I've been a Lep fan for many, many years. Like 27 to be precise. Your songs have been the background music to lots of mind blowing sex in those 27 years. I've had some amazing drunken and yes, in my younger days, stoned nights with your music screaming in the background. I know every word to nearly every song you've ever written and I have purchased nearly album you've ever released. Sadly, I fear we must part ways.
Let me be clear, you guys rocked. You always do. However, because of the up close and personal "I can reach out and touch you and see your facial expressions" seats that we had, I am very disappointed. No, make that pissed off.
No, all five of you didn't piss me off, just two of you. Joe Elliott and Phil Collen. Your shitty "we have to go out and perfom YET AGAIN" attitude was written clearly all over your faces.
Joe, I know you're 50 and you've been doing this a long time but you are not the hottest man walking the planet. In fact, the view of you from behind is sadly the same view of many, many other 50 year old men. You're thick around the waist and you really have no ass to write home about. BSP, at 51 years old, has you beat to hell and back. Seriously. You should see the man naked. But I digress. I know you are amazingly talented but you are not the most talented man walking the planet. It certainly doesn't give you the right to just grab some chick's drink and take a big ole swig like you are God's gift. Honestly. Did you see the expression on said chick's face? She was less than thrilled and looked down into her glass like she thought there might be an STD floating in there doing the back stroke.
Phil, put a shirt on. I can't be more plainly spoken here. Your back is zitty. No, not pussy zitty but zitty nonetheless. Eeeww. And do you really need to bump and grind that quitar constantly? Seriously? Doesn't that get a little old? Aren't YOU a little old to be doing that? And, like Joe, you are not God's gift to women. That ship has sailed. Years ago.
Now to be fair to Viv, Sav & Rick, you guys were awesome. You never had the "I can't believe we have to do this again" looks on your faces and Rick, you will always be the Thunder god! THANK YOU for coming down from your drum kit and showin' the love to the crowd at the end of the concert.
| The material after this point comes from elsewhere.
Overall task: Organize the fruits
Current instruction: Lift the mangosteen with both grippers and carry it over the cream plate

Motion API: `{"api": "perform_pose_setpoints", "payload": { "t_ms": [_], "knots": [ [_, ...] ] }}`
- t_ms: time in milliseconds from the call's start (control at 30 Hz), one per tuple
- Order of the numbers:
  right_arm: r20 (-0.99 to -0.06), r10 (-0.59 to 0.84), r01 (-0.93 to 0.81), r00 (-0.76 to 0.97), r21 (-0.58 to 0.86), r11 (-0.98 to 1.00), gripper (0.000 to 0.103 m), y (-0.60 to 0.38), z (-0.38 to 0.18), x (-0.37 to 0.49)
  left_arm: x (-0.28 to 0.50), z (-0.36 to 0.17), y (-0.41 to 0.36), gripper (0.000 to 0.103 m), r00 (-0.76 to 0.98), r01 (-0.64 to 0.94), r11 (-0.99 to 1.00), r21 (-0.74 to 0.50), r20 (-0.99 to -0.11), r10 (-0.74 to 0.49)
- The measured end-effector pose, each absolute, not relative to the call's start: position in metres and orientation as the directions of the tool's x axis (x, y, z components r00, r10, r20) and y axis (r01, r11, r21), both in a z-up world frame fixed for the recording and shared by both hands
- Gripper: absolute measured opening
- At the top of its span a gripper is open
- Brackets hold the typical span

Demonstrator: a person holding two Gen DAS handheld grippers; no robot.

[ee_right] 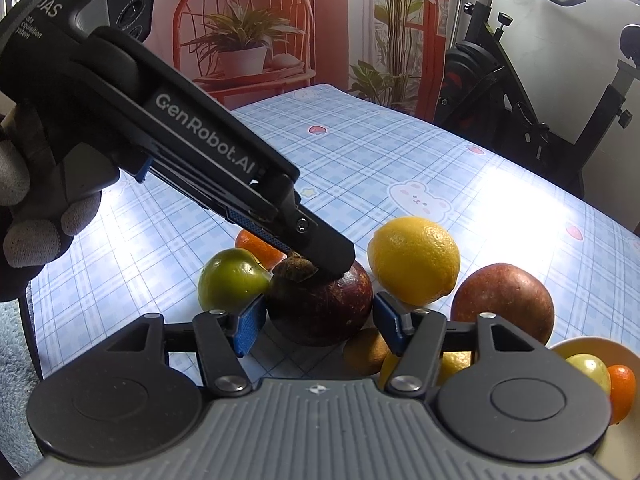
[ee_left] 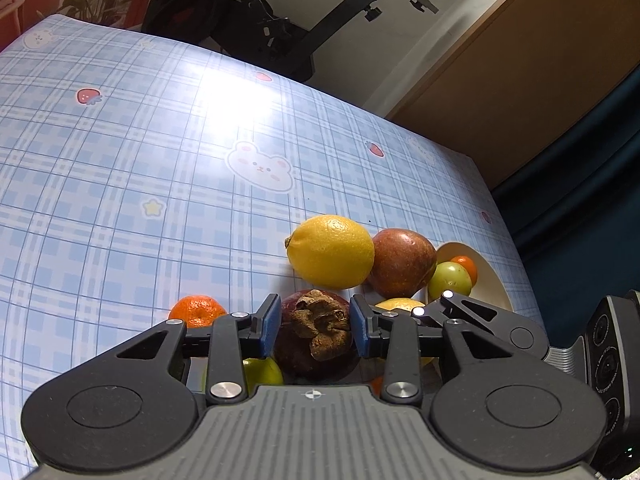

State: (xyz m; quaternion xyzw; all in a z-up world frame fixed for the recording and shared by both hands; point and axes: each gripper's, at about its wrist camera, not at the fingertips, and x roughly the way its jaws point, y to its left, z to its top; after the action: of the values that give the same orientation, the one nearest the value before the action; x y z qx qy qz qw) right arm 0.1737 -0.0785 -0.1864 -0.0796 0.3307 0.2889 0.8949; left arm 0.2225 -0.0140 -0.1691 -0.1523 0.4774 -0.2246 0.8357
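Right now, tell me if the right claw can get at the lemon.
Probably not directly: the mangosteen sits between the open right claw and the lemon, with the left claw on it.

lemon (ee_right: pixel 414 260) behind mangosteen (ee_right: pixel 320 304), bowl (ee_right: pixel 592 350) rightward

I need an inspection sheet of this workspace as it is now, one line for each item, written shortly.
Surface: table under blue plaid cloth with bear and strawberry prints; bright glare.
Job's things: mangosteen, lemon, red-brown fruit, mandarin, green fruit and brown fruit lie loose; bowl holds a pale green fruit and a small orange fruit.
Clutter: fuzzy grey cloth beside the table edge.
Grippers: left gripper jaws flank the mangosteen top, contact unclear; right gripper open, low beside it.
Cables: nothing seen.
Surroundings: exercise bike, potted plant.
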Motion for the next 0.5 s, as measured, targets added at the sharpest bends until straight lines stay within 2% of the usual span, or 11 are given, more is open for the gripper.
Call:
{"api": "perform_pose_setpoints", "payload": {
  "t_ms": [500],
  "knots": [
    [-0.528, 0.486, -0.524, 0.696, 0.088, 0.847, 0.061, -0.118, -0.169, 0.138, 0.205, -0.133, -0.049, 0.036, 0.475, 0.331, 0.862, -0.384, -0.721, -0.504]
  ]
}}
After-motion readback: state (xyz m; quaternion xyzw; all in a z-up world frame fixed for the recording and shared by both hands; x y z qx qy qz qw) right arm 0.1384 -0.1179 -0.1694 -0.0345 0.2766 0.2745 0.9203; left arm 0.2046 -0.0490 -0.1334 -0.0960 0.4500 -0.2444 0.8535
You are a class act!
And just to be fair to all of you, including Joe and Phil, thank you for not reacting in any way to the hooters those two much younger than me gals put on display on the other side of the stage. Even I have to admit they were impressive hooters. Or that could just be middle aged me comparing them to my very sad hooters. Either way, I appreciate that you didn't stare, comment, smile or acknowlege the very impressive hooters in any way.
Finally Joe and Phil, you could both take a lesson from Brett Michaels. He LOVED on the fans! And I'm not sayin' that just because he came to me not once but twice and let me sing with him in the microphone. Ok, that might be a part of it. But you can tell Brett and the Boys love to perform, love the fans for keeping their music alive and they truly seem to get that the economy sucks and it's awesome that people still pay big to see them live.
So, it's been a great run fella's but this 42 year old rock and roller is movin on. Thanks for the memories.